Syria offers a blunt example. During his first term, Donald Trump abandoned diplomatic pretense and acknowledged outright that US troops were stationed there “to take the oil.” The admission was extraordinary in its candor. The occupation was illegal under international law, yet the objective-resource extraction-was stated plainly. This was imperialism without fig leaves.
What is unfolding in Venezuela, however, represents an especially glaring escalation in both scale and openness. The Trumpist political-media ecosystem appears to revel in its own impunity. The ongoing and anticipated looting of Venezuela’s oil, gold, lithium, and other resources is not hidden; it is celebrated. When dissent arises, it is not over the morality or legality of the enterprise, but over the distribution and certainty of future profits.

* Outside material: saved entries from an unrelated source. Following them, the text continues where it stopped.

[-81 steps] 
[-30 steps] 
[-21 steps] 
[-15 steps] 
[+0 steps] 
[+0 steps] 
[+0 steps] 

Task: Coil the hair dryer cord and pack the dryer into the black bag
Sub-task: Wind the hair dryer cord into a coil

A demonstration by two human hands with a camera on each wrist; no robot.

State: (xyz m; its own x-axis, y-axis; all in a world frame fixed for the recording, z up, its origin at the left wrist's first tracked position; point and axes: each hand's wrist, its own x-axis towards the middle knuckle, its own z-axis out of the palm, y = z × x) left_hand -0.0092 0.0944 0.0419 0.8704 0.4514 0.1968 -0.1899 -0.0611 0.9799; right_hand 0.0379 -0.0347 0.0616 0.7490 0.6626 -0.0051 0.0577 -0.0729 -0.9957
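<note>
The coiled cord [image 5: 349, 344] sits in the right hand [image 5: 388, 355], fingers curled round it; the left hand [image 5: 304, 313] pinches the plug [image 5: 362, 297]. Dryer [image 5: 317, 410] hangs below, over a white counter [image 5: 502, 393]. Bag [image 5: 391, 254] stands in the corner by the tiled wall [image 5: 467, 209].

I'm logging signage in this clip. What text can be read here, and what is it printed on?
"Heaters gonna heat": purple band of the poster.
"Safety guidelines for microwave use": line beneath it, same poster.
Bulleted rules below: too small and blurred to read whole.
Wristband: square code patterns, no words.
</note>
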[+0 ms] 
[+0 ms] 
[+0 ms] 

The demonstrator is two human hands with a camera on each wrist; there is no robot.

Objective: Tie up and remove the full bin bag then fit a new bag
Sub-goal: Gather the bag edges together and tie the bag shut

The Wall Street Journal exemplifies this posture. As one of the principal organs of the global investor class, it has treated the destruction of Venezuelan sovereignty as an economic puzzle rather than a human catastrophe. Amid reports of kidnappings, the killing of over a hundred Venezuelans and Cubans, and preparations for a possible new war against Iran, the newspaper focused its analytical energies on a narrower question: would US exploitation of Venezuelan oil lower global prices?

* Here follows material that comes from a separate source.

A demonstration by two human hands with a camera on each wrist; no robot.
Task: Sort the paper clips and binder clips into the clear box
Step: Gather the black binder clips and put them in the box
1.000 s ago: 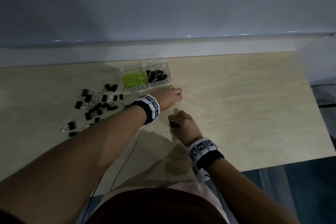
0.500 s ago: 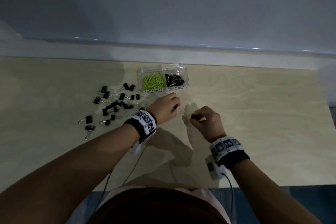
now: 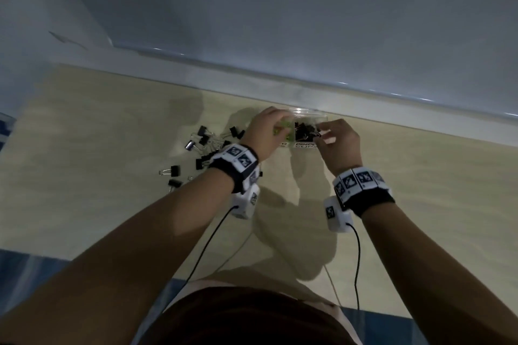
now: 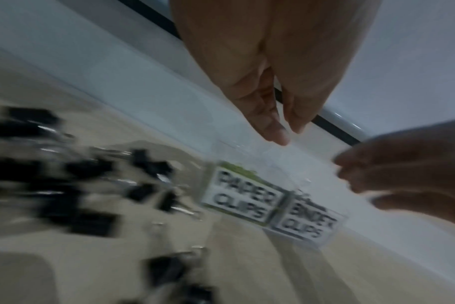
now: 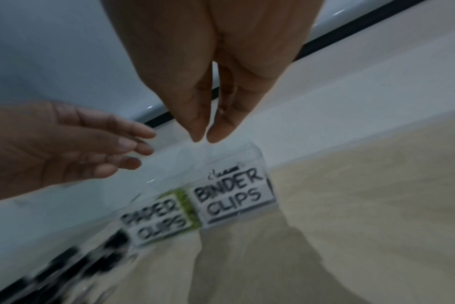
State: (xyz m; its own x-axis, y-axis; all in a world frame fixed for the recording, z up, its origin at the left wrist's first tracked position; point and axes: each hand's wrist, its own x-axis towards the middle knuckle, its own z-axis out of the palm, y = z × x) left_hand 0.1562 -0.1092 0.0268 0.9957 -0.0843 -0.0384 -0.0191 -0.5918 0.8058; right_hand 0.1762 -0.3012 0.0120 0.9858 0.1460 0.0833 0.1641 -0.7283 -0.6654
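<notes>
The small clear plastic two-compartment box point(image 3: 305, 131) now has both hands over it (moments ago short of it): left hand point(image 3: 263, 131) released, right hand point(image 3: 337, 138) likewise; black binder clips point(image 3: 201, 143) remain left.

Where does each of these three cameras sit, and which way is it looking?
Head: on the forehead, looking down at the table, both forearms and the clear box.
Left wrist: along the left hand toward the box labels.
Right wrist: along the right hand, same labels.
Both wrist views share the box and the opposite hand.
</notes>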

The implications, according to the Journal, were complex. A price drop might hurt American domestic producers, complicate OPEC dynamics, and affect Trump’s electoral prospects, particularly with midterms looming and affordability concerns rising. Ordinary Venezuelans-and even ordinary Americans-registered as secondary considerations at best.
More revealing still was the Journal’s discussion of what it dubbed the “Donroe Trade.” Investors, it noted approvingly, were “racing to capitalize on President Trump’s ambitions to dominate the Western Hemisphere.” Translated into less ideological language, this meant positioning portfolios to profit from imperial conquest. Venezuelan debt rallied sharply on expectations of regime change, delivering windfalls to hedge funds and investment firms. Capital, ever agile, had already begun eyeing similar opportunities in Colombia, Cuba, Mexico, and even Greenland.

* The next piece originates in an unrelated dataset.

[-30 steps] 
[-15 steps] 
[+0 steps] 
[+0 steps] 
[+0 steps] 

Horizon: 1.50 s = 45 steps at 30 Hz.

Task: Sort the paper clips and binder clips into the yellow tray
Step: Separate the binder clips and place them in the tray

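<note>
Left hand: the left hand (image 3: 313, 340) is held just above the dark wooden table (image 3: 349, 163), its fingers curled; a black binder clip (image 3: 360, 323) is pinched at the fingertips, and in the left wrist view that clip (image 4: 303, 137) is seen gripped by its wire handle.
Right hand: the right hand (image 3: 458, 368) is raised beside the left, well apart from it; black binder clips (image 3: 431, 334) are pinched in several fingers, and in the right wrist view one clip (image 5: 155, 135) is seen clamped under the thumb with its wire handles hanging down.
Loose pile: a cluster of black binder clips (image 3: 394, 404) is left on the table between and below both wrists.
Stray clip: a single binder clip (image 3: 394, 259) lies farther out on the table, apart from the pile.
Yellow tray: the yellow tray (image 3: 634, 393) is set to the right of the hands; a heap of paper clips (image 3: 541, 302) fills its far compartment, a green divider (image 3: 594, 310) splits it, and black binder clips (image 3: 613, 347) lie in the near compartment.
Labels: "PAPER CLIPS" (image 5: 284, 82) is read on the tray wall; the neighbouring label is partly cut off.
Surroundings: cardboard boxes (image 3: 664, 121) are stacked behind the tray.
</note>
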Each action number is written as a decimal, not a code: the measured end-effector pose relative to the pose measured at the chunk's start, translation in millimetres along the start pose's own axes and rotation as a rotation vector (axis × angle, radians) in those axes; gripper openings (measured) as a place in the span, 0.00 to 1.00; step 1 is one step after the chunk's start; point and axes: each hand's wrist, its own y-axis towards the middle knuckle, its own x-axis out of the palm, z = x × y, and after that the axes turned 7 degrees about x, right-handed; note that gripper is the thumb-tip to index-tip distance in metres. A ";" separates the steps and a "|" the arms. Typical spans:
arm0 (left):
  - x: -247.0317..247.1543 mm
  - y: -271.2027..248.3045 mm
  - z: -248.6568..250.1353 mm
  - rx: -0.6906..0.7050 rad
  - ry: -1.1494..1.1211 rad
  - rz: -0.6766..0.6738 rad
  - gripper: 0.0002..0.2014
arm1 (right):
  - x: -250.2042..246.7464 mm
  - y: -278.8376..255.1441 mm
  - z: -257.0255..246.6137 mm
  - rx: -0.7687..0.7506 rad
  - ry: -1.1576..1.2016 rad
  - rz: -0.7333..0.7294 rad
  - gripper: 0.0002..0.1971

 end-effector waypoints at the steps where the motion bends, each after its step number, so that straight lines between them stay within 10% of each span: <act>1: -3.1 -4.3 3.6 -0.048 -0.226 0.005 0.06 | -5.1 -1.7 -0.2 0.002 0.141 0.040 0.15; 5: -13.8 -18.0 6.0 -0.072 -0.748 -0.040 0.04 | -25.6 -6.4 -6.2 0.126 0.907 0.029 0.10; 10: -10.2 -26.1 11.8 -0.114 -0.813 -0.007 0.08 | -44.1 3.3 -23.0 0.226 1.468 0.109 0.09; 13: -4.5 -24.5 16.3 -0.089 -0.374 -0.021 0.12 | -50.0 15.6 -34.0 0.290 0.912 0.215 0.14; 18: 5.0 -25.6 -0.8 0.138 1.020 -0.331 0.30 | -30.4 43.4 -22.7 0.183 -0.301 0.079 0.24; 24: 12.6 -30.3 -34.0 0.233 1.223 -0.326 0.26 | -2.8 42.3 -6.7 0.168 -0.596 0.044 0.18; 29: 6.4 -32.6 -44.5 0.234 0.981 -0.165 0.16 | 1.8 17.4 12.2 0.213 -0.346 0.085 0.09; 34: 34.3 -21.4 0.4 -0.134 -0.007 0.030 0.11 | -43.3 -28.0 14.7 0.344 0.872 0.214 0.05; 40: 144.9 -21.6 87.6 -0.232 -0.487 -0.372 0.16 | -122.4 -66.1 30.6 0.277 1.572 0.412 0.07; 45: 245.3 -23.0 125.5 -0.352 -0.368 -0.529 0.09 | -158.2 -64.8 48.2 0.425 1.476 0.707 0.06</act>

At least one firm reportedly planned exploratory trips to Venezuela, coordinating with the White House and inspecting potential spoils. Venezuelans might reasonably view this with alarm, given the same firm’s history of organizing comparable expeditions to Ukraine and Syria-countries likewise subjected to intense external pressure and economic dismemberment. Even if extraction itself proves difficult, ancillary profits beckon, including lucrative arbitration claims and financial restructuring deals.
In this context, the metaphor of vultures circling understates the reality. The vultures have landed. The Wall Street Journal, for its part, presents this as normal market behavior, an orderly response to geopolitical change.
Yet another flagship of capitalist media, Bloomberg, simultaneously reported a strikingly different trend. While investors crowded into the “Donroe Trade,” a separate boom was unfolding across Asia, particularly in technology and artificial intelligence sectors. Asian tech stocks, including those in China, were “on a tear.” Investors-many of them American-were increasingly betting that Asian firms would outperform US peers through 2026.
The significance lies not in any single stock surge, but in the broader sentiment. Optimism is growing around Asian semiconductor supply chains, earnings potential, and technological innovation. Conversely, doubts are emerging about the sustainability of US tech valuations after years of outsized gains. Bloomberg openly raised the specter of an American tech bubble. Notably, enthusiasm for China’s technological capabilities has intensified rather than faded.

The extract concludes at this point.